Stanford CS336 Language Modeling from Scratch | Spring 2026 | Lecture 5: GPUs, TPUs

Key Concepts

GPU Architecture: Streaming Multiprocessors (SM), Warps, Blocks, and Threads.
Memory Hierarchy: Global Memory (HBM), L2 Cache, L1/Shared Memory, and Registers.
Roofline Model: A framework to visualize the limit between memory-bound and compute-bound performance.
SIMT (Single Instruction, Multiple Threads): The execution model where threads execute the same instruction on different data.
Tiling: A technique to partition data into smaller chunks that fit into fast shared memory to minimize global memory access.
Operator Fusion: Combining multiple operations into a single kernel to reduce memory round-trips.
Flash Attention: An I/O-aware exact attention algorithm that uses tiling and recomputation to achieve sub-quadratic memory access.
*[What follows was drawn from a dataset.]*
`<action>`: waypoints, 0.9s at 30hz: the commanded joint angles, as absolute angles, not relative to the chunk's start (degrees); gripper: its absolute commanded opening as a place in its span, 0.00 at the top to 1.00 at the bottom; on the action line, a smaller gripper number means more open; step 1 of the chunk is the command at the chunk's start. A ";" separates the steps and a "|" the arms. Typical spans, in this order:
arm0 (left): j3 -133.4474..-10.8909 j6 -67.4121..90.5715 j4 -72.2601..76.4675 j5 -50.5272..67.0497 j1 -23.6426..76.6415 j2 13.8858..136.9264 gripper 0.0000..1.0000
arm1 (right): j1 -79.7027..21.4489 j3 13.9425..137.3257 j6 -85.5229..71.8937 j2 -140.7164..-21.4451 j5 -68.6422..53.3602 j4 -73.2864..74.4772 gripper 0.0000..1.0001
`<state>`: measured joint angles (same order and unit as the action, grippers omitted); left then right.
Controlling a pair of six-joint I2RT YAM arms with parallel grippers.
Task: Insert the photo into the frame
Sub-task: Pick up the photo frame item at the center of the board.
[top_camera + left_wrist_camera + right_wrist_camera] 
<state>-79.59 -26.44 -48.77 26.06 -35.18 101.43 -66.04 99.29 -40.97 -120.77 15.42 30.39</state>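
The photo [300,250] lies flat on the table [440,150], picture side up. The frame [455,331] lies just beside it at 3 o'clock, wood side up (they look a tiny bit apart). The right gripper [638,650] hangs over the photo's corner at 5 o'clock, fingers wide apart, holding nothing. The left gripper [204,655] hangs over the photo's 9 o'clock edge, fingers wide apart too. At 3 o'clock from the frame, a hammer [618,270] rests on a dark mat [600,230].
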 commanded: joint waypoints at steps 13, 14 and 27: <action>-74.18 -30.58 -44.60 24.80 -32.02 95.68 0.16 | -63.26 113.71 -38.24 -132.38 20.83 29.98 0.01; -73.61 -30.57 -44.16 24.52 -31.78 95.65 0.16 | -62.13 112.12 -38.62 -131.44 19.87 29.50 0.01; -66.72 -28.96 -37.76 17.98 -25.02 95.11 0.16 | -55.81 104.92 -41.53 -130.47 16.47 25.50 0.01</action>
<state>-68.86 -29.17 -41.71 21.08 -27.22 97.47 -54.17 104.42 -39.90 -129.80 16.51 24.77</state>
1. GPU Hardware Model vs. CPU

Philosophy: CPUs are designed for low-latency serial execution with complex branching. GPUs are designed for high-throughput parallel execution using thousands of lightweight cores.
Streaming Multiprocessor (SM): The fundamental compute unit of a GPU. An A100 GPU contains 128 SMs.
Memory Latency: Accessing Global Memory (HBM) is significantly slower (10x+) than accessing L1/Shared memory. Efficient programming requires respecting this hierarchy.
TPUs vs. GPUs: TPUs are specialized for machine learning with fewer, larger matrix multiply units (MXUs) compared to the numerous smaller tensor cores in GPUs. Both rely on similar memory hierarchies and systolic array architectures.
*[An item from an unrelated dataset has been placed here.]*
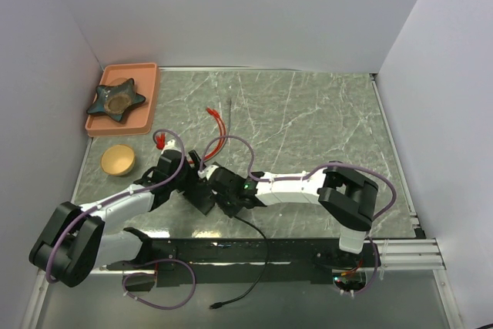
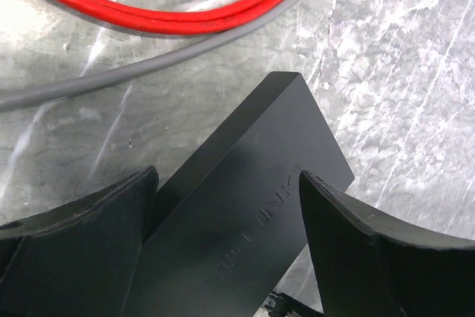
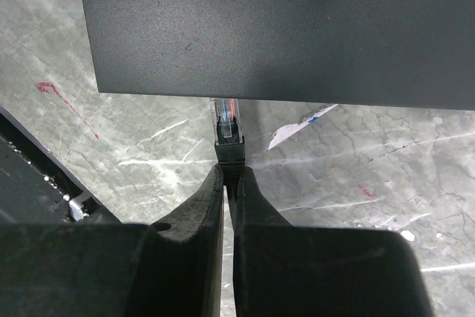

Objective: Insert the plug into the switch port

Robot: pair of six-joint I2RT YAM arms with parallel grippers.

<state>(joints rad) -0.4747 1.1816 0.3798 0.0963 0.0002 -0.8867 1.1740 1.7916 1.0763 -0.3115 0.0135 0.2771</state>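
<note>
Right end effector (image 3: 228,177) pinched shut on small black plug (image 3: 228,133) w/ clear tip, just at edge of flat matte-black box (image 3: 282,27). Left end effector (image 2: 226,180) spread wide around box; grip unclear.

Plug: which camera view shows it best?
Right wrist view: the plug sits centred, pinched by the right gripper, tip at the black box. The top view hides it among the arms; the left wrist view shows the box, no plug.
</note>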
2. Six Tricks for GPU Optimization

Avoid Control Divergence: Because GPUs use the SIMT model, if-else statements cause threads to mask out, leading to idle compute units. Use mathematical masks (e.g., multiplying by 0) instead.
Low Precision Computation: Moving from FP32 to BF16, FP8, or even FP4 reduces memory bandwidth requirements. Modern techniques like MXFP8 use multiple scaling factors per sub-matrix to maintain precision, though this requires complex handling (e.g., storing transposed copies).
Operator Fusion: Combining multiple operations (e.g., sin^2 + cos^2) into one kernel prevents redundant reads/writes to global memory.
Recomputation: In backpropagation, instead of storing massive intermediate activations, recompute them on-the-fly during the backward pass. This trades extra compute for significant memory savings.
Memory Coalescing: DRAM reads occur in "bursts." If threads in a warp access contiguous memory addresses, they can be serviced in a single burst, maximizing bandwidth.
Tiling: Breaking large matrices into smaller tiles that fit into shared memory. This allows the GPU to perform multiple operations on the same data without returning to slow global memory.

3. The "Mystery" of Throughput Plots

Wave Quantization: Performance drops occur when the number of tiles does not perfectly divide into the number of available SMs, leaving hardware idle.
Alignment/Padding: Matrix dimensions that are not multiples of 16 or 32 can cause misaligned memory reads, breaking coalescing and significantly reducing throughput.
Roofline Model: The goal is to reach the "flat" part of the curve (compute-bound) by increasing arithmetic intensity, ensuring the compute units are fully saturated.

4. Case Study: Flash Attention

The Problem: Standard attention is memory-bound due to the $O(N^2)$ memory access required for the attention matrix.
The Solution:
- Tiling: Breaks the $Q, K, V$ matrices into blocks that fit in SRAM.
- Online Softmax: Computes the softmax in a single pass by tracking running statistics (max and sum of exponentials), allowing the algorithm to process tiles without needing the full matrix in memory.
- Recomputation: Avoids storing the $N \times N$ attention matrix during the forward pass, recomputing it during the backward pass to save memory.

5. Notable Quotes

"Modern sort of hardware and LLM optimization is really defined by the memory."
"The game for the last few years has been how can we bring more compute to bear... and systems is part of that."
"If you're not a systems person... you kind of need to understand the hardware model of how your model is going to execute in order to make an effective model."

Synthesis

The transition from serial CPU scaling (Dennard scaling) to parallel GPU scaling has shifted the bottleneck from clock speed to memory bandwidth. To achieve high performance, developers must move beyond high-level abstractions and adopt a "systems mindset." This involves minimizing global memory traffic through tiling, fusion, and recomputation, while carefully aligning data structures to hardware-specific constraints like burst sizes and SM counts. Flash Attention serves as the definitive example of how these low-level optimizations can fundamentally improve the scalability of modern AI models.